Он получил еще один шлепок и, радостно сопя, предложил:
– Хочешь, наколдую, чтобы он любил тебя крепче всех до старости? И чтобы скорее получил квартиру! И чтобы у вас было двенадцать детей – розовых, здоровых, как в рекламе о памперсах… Ну, хорошо, не двенадцать. Сколько скажешь, столько и наколдую. А ты мне за это сейчас выстирай юнмаринку. Хорошо? И погладь. А то она где-то с прошлого года перемазанная, мятая валяется.
– Сам ты мятый и перемазанный! Мы с тетей Ритой еще в марте генеральную стирку провернули. Возьми в большом шкафу, на средней полке…
– Анка, я тебя правда люблю, хотя ты и Чудовище!
Юнмаринка пахла… да, летним ветром, честное слово. Она стала чуть покороче, но по-прежнему была просторной. В невесомой этой одежонке Оська ощутил новый приступ радости. Этакую крылатость.
– Анн е т! У тебя есть жетон для автомата?
– Еще и жетон ему…
И все же она принесла жетон.
– Держи, обормот… И еще вот это. Забыл про него, а потом будешь спрашивать.
– Ох… – Это был металлический барабанщик. Оська и правда забыл о нем. Осенью оставил в кармане юнмаринки – и с концом.
– Маленький ты мой, прости меня…
“Может, все зимние невзгоды от того, что я забросил этого ольчика? Конечно, есть шарик, но старых ольчиков забывать нельзя. Как старых друзей… А кроме того, он ведь барабанщик , как Даниэль”.
Нет, солдатик не был похож на Даниэля. Прямой, с барабаном, с крошечным неразличимым лицом. И все-таки, все-таки…

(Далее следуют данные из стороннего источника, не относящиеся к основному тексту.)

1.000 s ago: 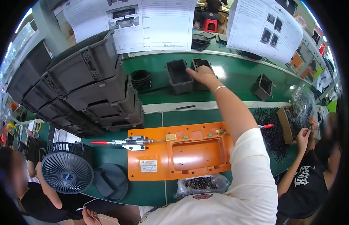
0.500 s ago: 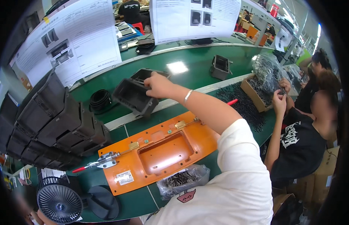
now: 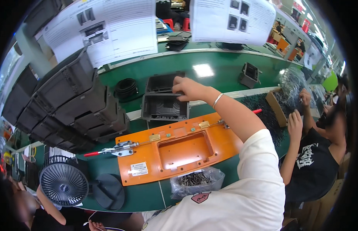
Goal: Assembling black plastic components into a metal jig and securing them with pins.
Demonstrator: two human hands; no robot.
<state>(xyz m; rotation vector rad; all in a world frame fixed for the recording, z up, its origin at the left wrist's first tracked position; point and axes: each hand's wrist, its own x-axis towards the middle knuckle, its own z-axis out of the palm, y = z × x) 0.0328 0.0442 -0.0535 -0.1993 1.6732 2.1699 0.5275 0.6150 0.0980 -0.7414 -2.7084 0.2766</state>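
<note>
Dark box (image 3: 163, 107): pinched at its rim by the right hand (image 3: 192, 91). Best held steady, clear of the orange fixture (image 3: 150, 154).

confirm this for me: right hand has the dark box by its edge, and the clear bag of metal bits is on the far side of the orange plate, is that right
The bag's place is wrong: the head view shows the clear bag on the near side of the orange plate. The right hand does have the dark box by its edge.
</note>
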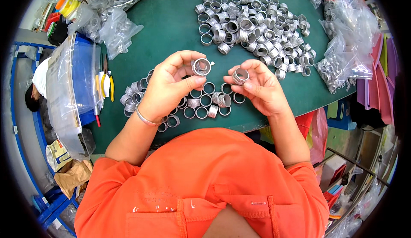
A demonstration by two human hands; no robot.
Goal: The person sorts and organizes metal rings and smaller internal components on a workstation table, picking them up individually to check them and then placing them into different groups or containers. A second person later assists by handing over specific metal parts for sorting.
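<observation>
My left hand [169, 83] pinches a silver-coloured metal ring [201, 74] between thumb and fingers, its round opening facing up toward me. In my right hand [267, 90], thumb and fingers close on another ring [240, 82], which is tilted and shows a banded outer side. The two rings are held apart above the green table. Below and between the hands lies a loose group of similar rings [193, 102], some on end and some on their sides. Part of that group is hidden behind my left hand and wrist.
A large heap of rings [257, 49] spreads over the green table [167, 23] beyond my hands. Clear bags of metal parts [117, 32] stand far left, with more bags [349, 36] at right. Yellow-handled pliers [112, 88] lie by a blue bin [85, 83] on the left.
</observation>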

Ноги барабанщика-малыша были теперь без подставки, чуть согнутые, исцарапанные кромками замочной скважины…
– Я тебя вылечу. А пока иди в карман, будем снова вместе…

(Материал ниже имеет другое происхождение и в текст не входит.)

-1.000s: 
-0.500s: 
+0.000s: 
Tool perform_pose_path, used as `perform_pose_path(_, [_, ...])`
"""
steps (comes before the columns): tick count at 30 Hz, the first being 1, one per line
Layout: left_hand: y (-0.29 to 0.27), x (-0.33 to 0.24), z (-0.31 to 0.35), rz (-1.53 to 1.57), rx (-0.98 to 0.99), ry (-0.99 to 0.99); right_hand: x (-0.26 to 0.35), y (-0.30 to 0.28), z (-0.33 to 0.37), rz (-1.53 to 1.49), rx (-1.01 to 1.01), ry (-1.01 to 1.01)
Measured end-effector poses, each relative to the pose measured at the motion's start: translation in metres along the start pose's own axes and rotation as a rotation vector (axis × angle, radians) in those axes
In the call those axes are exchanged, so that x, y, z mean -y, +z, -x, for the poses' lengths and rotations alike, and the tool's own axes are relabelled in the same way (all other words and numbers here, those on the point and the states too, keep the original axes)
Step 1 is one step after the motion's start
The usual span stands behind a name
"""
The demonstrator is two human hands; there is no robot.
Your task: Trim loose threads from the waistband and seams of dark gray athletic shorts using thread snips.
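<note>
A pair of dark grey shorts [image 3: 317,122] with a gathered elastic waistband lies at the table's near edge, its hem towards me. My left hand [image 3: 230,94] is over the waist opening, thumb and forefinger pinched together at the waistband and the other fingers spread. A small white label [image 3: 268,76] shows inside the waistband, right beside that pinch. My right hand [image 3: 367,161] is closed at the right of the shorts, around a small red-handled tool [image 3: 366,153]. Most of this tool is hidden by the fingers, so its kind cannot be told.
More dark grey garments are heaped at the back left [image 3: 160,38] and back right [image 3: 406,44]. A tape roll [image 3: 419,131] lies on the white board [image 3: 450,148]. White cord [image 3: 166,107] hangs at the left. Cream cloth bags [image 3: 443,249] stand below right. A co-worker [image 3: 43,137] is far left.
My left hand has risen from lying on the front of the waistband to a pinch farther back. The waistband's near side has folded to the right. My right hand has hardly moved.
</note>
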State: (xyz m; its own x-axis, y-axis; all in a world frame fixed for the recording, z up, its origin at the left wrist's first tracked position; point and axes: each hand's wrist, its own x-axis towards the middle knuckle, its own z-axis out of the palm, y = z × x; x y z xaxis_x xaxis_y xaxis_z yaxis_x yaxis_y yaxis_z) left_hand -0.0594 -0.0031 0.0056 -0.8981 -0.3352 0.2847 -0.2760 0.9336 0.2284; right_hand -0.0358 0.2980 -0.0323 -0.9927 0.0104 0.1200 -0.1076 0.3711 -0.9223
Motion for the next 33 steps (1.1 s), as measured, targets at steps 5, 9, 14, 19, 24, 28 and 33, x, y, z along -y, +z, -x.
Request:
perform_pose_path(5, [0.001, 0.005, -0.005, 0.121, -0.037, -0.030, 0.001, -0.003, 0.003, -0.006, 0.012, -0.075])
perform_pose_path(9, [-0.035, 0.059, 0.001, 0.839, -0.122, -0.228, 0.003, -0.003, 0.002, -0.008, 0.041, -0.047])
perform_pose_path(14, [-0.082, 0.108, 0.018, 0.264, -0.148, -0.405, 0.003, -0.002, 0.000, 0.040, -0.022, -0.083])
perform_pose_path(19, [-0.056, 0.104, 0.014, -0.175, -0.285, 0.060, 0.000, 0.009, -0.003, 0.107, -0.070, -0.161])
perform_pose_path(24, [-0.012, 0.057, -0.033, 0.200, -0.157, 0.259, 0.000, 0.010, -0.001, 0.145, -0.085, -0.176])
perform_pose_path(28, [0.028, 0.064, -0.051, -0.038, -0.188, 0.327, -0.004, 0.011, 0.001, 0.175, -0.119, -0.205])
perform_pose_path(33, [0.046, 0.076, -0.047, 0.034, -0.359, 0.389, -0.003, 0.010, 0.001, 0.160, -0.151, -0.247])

С автомата у булочной Оська позвонил в редакцию.
– Ховрин! Привет!
– Я работаю.
– А я про работу и звоню! Послушай! Помнишь, ты писал, как Даниэль выбросил медаль? Это по правде было или ты придумал?
– Ну… так сказать, доля авторского воображения. А что? Разве плохая деталь?

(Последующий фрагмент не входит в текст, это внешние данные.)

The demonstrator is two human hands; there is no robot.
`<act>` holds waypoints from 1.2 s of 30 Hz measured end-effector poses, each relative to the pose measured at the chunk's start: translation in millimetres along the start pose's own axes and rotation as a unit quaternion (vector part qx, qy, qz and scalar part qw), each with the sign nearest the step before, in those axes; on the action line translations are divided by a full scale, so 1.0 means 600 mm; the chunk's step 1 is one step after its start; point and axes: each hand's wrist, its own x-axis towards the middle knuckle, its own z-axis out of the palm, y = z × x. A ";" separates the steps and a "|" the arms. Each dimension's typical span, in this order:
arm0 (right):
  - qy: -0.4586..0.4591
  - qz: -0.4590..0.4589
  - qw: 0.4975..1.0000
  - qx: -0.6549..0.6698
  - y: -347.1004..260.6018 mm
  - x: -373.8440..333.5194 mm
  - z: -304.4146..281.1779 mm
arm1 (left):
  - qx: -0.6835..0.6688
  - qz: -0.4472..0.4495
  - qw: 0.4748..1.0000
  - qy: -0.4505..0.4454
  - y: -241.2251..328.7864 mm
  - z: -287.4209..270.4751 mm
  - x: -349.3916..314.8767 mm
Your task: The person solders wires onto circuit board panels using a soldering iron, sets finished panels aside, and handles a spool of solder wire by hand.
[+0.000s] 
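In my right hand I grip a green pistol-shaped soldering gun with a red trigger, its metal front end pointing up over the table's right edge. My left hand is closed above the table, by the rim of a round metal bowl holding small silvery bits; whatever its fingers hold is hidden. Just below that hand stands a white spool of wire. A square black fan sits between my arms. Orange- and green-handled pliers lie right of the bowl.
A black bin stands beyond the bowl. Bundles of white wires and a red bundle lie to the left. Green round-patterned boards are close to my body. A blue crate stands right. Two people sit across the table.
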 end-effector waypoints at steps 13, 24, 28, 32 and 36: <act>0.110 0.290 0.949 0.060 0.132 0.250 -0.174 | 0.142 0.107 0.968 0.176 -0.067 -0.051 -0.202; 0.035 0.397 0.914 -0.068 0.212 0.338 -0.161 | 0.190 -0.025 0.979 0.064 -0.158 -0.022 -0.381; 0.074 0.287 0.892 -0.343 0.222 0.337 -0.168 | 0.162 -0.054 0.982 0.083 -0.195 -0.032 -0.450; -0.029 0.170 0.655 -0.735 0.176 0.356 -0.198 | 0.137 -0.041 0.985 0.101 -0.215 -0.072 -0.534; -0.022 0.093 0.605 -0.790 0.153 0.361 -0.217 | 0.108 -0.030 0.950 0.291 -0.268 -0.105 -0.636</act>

– Замечательная! На том бастионе, у рынка, ребята в самом деле нашли такую медаль! Среди камней!
– Ух ты! Можно будет взглянуть?
– Можно!
– Любопытно… Хотя, конечно, это просто совпадение. Мало ли кто из солдат мог ее потерять…
– А может, твое воображение было правильным! Бывает, что сперва воображение, а потом правда!
– Оська, – вдруг сказал Ховрин. – Норик нашелся, да?